▶ What to produce
Compute how many lines in the records below contain the string "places" and give that number without other output.

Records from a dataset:
* * * * * * * * *

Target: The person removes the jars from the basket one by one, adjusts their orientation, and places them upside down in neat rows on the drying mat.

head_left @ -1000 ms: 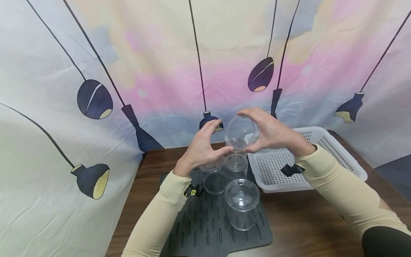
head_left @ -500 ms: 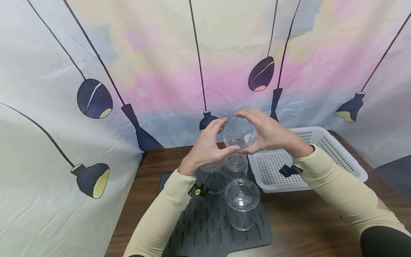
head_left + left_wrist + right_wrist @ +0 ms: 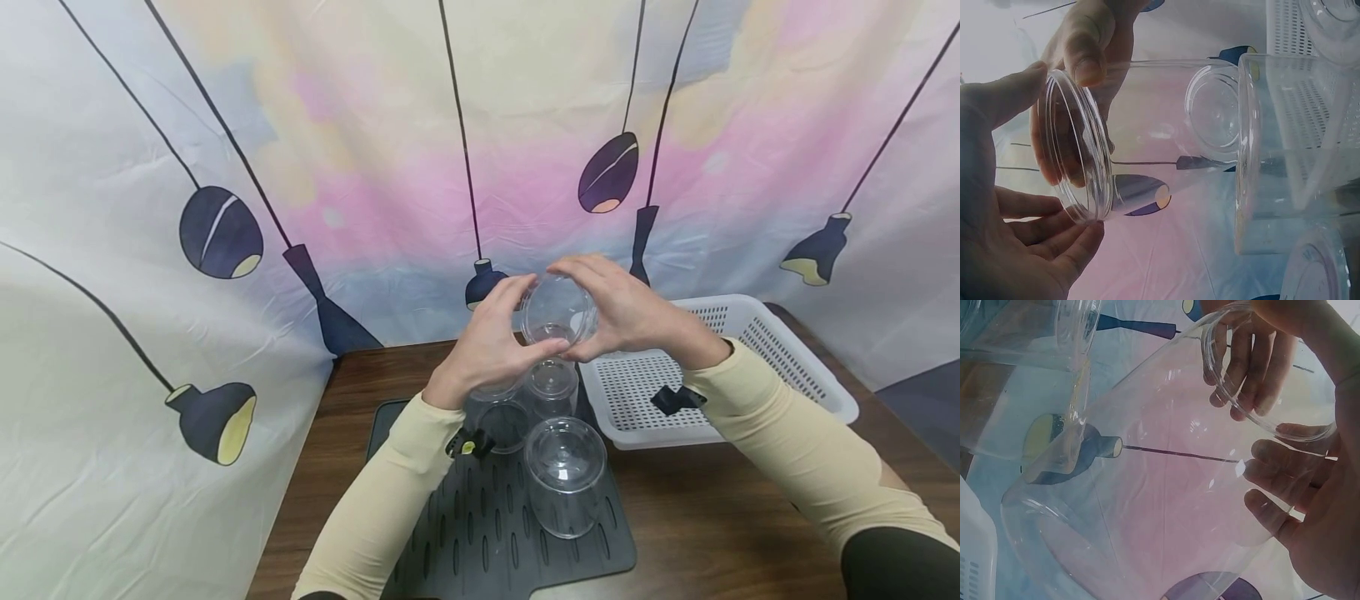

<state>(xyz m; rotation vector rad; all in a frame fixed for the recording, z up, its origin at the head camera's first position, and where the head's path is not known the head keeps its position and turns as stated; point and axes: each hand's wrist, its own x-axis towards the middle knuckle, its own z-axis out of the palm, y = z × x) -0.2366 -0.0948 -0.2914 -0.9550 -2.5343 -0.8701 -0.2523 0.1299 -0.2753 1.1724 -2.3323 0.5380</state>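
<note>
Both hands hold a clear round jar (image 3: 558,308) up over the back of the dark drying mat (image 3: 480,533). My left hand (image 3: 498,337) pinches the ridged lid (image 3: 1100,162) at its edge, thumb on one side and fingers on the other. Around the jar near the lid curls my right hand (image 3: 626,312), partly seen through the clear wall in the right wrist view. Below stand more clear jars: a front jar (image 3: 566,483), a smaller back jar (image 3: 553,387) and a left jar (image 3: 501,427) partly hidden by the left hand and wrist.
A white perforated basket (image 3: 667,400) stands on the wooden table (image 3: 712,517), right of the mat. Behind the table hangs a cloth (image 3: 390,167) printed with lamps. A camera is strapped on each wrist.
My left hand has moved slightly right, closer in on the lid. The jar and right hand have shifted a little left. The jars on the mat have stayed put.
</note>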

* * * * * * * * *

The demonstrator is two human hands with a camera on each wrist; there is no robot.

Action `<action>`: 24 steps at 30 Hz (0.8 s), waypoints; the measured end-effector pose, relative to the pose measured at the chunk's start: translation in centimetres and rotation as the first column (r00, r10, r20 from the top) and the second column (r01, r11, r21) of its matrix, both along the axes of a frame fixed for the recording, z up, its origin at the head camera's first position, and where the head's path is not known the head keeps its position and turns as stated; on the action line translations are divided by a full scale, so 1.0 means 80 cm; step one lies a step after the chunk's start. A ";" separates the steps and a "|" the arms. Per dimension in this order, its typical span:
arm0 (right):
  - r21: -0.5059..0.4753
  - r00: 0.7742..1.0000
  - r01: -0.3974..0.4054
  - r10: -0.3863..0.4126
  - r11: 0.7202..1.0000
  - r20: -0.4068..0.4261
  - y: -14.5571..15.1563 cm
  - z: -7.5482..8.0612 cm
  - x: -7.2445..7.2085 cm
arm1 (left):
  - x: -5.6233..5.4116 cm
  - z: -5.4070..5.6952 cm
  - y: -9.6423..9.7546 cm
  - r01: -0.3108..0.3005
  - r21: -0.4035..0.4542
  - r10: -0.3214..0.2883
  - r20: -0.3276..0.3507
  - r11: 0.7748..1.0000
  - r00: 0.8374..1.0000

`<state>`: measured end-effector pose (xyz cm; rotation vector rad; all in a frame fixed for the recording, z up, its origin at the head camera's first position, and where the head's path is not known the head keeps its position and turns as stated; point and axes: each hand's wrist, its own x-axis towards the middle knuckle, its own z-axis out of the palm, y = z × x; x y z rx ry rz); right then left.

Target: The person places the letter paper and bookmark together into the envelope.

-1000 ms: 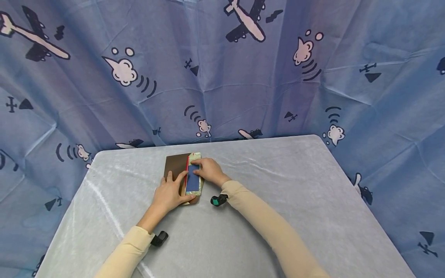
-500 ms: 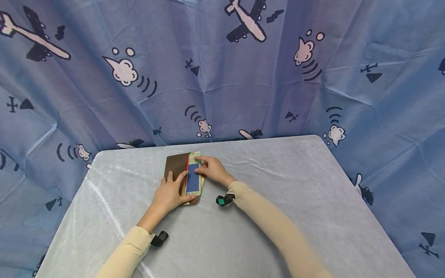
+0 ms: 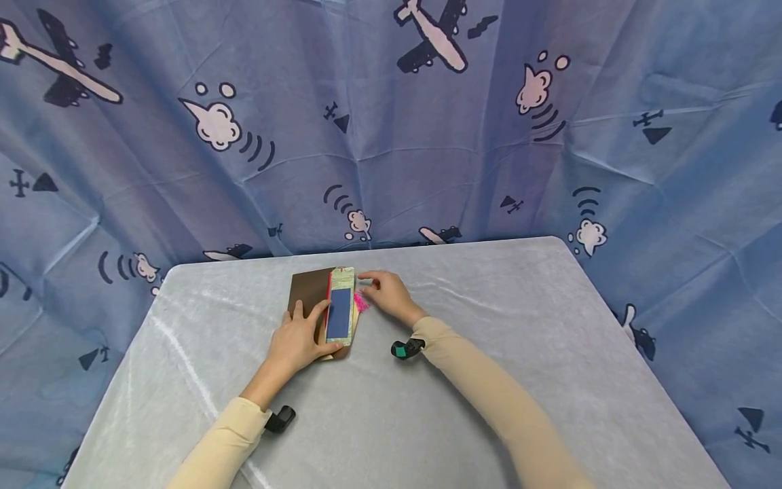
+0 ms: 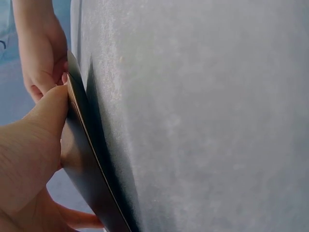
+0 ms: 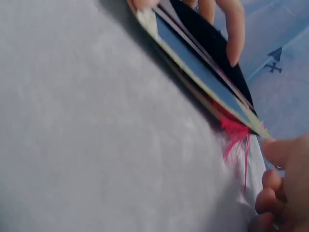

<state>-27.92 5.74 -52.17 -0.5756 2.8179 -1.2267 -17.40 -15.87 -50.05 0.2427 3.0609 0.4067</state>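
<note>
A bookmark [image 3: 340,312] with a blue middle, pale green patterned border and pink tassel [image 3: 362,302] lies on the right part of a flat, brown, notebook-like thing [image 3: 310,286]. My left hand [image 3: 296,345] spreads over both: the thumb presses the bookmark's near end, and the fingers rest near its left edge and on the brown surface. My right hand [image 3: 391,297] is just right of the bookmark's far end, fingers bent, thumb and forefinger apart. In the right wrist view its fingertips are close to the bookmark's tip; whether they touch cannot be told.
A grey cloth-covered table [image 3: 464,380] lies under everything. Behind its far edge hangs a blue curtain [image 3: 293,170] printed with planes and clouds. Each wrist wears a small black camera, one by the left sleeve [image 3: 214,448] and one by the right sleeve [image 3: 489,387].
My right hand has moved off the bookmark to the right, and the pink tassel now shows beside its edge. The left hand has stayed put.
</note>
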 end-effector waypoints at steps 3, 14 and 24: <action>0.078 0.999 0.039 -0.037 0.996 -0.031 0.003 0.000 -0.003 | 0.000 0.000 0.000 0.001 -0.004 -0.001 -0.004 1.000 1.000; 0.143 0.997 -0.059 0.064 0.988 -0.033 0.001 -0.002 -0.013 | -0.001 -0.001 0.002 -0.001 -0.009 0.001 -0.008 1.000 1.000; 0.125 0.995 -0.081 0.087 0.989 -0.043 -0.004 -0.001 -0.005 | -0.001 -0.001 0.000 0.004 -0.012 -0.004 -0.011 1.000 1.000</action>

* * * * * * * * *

▶ Answer space
2